Of all existing applications, archivers are probably the most responsive to the speed of system and cache memory. Another brilliant proof of this thesis -- the 160x10 mode is the fastest here, despite lower processor clock rates, and the 133x12 mode successfully outperforms the 133x10 mode. But can it compare with Turbo Boost? As we can see, it also fails to reach at least parity. But that's a good try.
They are all the same, that is all other units operating the same frequency, memory speed is irrelevant, and 480 MHz gained by cache memory were used to make up for 80 MHz of CPU clock rates.
The same here. However, if we take a look at the detailed results of all tests, we'll see that some of them respond noticeably to memory speed, and some of them even appreciate faster cache. But the average result is the same. Besides, it's very close to what a processor demonstrates with enabled Turbo Boost (probably the closest result in our today's tests.)
Fast memory, slow memory -- what's the difference?

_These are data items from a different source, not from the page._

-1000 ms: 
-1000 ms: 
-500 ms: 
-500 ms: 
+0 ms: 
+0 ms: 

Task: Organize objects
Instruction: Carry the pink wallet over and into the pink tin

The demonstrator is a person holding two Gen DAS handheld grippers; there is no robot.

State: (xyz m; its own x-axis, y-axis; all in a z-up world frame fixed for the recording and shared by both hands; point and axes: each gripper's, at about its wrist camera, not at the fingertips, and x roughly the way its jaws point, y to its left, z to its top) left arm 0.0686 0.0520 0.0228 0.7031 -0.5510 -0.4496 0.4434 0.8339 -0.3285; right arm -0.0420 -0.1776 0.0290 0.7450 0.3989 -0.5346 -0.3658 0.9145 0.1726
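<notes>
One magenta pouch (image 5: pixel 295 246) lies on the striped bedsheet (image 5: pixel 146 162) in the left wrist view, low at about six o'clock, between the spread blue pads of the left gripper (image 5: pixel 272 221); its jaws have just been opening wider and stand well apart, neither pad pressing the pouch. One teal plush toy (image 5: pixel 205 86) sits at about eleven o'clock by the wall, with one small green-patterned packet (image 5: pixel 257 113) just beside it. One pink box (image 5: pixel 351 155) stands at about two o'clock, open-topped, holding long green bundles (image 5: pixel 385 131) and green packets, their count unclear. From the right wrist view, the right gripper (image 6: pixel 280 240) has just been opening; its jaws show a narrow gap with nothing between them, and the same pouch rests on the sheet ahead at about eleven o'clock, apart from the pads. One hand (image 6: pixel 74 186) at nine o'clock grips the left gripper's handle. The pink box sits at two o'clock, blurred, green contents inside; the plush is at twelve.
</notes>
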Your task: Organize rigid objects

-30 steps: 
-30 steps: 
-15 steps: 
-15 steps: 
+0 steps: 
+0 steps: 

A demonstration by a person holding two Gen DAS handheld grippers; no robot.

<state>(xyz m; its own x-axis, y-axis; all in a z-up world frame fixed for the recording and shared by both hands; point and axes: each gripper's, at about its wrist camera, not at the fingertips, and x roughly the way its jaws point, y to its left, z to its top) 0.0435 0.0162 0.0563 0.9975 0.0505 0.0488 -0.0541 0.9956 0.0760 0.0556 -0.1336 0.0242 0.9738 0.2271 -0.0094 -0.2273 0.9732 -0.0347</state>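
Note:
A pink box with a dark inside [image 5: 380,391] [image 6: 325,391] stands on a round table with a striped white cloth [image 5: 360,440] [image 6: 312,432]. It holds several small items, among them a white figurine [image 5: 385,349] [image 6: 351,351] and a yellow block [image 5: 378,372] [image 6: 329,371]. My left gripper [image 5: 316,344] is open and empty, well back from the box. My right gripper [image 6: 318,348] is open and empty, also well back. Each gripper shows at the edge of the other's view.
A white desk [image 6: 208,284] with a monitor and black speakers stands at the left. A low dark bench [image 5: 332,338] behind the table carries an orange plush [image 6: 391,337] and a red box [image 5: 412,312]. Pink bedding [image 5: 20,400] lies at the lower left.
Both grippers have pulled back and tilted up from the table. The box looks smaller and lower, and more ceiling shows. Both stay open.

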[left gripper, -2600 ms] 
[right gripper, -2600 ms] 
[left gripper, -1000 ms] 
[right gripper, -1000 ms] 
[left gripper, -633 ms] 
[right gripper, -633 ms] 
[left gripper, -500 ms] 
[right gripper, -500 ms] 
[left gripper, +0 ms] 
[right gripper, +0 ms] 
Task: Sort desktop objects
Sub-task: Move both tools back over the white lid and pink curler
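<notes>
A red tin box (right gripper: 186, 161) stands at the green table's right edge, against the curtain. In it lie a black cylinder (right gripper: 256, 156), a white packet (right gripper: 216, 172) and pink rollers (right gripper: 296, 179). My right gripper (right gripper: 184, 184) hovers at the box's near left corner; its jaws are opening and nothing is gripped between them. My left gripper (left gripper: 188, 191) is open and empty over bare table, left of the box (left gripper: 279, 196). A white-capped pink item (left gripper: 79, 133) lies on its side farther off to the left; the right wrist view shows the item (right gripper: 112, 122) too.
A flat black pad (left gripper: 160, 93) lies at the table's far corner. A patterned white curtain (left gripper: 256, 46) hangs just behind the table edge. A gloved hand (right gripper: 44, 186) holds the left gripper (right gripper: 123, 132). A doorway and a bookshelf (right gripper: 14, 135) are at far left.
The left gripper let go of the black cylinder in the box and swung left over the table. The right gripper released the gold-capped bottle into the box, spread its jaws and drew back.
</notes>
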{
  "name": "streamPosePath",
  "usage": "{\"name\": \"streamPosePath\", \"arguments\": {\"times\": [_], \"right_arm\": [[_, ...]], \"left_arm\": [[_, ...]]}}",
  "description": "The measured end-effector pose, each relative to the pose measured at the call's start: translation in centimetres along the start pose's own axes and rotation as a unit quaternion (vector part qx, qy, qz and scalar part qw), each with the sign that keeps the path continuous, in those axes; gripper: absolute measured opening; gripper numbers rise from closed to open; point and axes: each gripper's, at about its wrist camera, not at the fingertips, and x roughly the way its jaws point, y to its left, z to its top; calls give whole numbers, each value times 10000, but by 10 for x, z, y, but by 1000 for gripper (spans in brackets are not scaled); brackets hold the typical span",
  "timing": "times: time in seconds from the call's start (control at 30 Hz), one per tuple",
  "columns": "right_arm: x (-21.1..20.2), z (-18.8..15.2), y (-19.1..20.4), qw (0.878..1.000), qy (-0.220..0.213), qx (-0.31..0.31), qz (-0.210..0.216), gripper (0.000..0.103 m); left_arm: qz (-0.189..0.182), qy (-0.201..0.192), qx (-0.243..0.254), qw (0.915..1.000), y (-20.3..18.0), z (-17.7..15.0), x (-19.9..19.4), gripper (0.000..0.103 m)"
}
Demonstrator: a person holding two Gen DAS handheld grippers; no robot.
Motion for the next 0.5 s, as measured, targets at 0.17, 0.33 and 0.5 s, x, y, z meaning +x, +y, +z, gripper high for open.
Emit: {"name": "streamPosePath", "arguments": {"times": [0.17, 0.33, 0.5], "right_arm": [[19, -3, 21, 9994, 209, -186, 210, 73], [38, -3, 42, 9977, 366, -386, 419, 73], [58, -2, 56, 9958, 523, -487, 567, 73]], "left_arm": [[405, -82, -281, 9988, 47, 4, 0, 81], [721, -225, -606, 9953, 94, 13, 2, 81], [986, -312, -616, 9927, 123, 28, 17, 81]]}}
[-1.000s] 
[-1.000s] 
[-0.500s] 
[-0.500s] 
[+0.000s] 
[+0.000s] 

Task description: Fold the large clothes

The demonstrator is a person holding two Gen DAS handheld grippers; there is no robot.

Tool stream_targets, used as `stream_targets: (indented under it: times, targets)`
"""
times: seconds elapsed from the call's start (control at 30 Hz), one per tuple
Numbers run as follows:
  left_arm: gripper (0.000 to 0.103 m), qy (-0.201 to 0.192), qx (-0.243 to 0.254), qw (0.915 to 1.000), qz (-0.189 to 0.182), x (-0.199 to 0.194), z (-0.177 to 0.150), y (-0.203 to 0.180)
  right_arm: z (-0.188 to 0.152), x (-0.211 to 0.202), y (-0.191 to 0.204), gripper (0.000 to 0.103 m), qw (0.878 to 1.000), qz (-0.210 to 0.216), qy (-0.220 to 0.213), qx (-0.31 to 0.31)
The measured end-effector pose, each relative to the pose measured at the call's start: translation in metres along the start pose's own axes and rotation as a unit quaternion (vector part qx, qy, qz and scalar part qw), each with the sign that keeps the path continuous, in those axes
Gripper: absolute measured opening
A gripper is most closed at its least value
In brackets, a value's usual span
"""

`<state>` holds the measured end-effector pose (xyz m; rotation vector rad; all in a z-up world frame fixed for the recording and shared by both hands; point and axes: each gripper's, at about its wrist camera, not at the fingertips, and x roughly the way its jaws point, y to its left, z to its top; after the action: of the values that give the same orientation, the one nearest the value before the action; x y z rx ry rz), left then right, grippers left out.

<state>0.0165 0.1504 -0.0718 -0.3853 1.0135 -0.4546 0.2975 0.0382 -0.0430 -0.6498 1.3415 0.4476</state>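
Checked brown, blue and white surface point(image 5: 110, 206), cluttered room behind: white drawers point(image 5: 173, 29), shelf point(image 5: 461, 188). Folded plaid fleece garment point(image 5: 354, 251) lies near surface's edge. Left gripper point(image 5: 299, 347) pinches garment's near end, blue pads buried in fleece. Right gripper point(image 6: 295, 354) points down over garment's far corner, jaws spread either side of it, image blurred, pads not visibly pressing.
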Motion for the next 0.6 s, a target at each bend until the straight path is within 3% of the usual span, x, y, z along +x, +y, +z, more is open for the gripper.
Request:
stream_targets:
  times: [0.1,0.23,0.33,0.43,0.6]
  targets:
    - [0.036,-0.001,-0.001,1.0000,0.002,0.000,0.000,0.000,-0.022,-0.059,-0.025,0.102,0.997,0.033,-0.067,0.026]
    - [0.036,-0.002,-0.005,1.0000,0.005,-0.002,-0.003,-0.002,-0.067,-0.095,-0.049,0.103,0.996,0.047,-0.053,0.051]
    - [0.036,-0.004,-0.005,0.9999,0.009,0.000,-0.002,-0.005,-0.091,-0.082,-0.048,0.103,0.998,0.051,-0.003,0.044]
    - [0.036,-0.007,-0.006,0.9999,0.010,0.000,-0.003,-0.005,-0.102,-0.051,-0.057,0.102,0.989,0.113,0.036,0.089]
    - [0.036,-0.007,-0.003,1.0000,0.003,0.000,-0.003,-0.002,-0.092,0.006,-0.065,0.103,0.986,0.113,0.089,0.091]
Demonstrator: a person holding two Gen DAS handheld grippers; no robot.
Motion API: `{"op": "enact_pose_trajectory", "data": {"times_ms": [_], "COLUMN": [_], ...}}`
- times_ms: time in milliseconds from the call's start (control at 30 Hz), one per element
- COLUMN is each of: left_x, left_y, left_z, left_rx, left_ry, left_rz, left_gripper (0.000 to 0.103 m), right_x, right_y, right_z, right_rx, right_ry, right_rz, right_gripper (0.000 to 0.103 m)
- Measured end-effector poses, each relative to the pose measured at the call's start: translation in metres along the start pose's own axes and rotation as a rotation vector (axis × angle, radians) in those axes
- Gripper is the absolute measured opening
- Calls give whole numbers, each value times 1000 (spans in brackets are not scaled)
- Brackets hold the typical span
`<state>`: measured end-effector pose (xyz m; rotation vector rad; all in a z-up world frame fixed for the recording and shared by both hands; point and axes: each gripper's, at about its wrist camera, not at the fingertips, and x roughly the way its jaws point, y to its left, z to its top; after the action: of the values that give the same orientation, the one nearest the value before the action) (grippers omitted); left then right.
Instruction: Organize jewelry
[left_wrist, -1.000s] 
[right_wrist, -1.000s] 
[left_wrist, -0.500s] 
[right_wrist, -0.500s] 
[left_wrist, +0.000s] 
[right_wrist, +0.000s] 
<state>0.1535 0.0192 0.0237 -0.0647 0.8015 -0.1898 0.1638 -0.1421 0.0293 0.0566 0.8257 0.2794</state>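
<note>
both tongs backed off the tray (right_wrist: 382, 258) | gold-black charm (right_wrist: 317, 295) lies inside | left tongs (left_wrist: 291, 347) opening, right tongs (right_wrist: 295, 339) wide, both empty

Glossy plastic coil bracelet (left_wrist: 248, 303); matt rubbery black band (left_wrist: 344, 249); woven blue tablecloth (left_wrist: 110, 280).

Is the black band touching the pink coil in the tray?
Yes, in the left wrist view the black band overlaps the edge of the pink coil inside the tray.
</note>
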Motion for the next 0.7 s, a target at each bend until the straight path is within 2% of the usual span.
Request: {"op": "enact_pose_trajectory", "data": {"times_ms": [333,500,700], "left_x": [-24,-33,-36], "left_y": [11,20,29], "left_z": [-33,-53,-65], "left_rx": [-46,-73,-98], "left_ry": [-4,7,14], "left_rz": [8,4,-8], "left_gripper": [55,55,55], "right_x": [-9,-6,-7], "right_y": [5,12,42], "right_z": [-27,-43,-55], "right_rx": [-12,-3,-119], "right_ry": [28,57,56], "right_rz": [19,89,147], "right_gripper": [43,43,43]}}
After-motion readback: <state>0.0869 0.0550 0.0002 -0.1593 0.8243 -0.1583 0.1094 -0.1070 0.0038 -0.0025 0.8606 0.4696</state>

What matters here is processor clock rates.
We have already come across the situation, when video encoders behave just like rendering, that is there is a small performance gain from fast memory, but factory overclocking is much more efficient.
Just like archivers, games love fast memory and fast cache. Besides, such tuning may help catch up with Turbo Boost. Unfortunately, this attempt is not a success either.
Do you really need any comments? I don't think so. Upgrading to DDR3-1600 increases performance of Core i7 2.8 GHz by 1-2 points. Using Turbo Boost -- by more than 10 points. How much more? About the amount of performance gained from faster memory. By the way, if you remember the previous article, 1066-CL7 memory reduced the overall performance there by one point (down to 139). So the conclusions about the necessity of high-speed memory are clear.
However, the lack of necessity does not mean uselessness. There are still some low performance gains registered by the benchmarks. It's especially good in games and archivers, where the results of 1600-CL8 in the 160x10 mode (with the overclocked cache) with Turbo Boost disabled (processor clock rates reduced by 80 MHz) are identical to those of 1066-CL7 with Turbo Boost enabled. Obviously, it's the overclocked cache that helps a lot, but the results are still identical!
Drawing a bottom line, we can say that high-speed memory is not necessary, but it's not useless either. Just use common sense and keep in mind that memory performance does not play the decisive role. A gaming PC (where such memory modules are quite justified) needs a well-chosen graphics card in the first place, then goes an appropriate CPU and the necessary memory volume. If you still have some money left to afford higher-speed memory, then don't deny yourself this pleasure. If not, that's still ok. You won't miss much.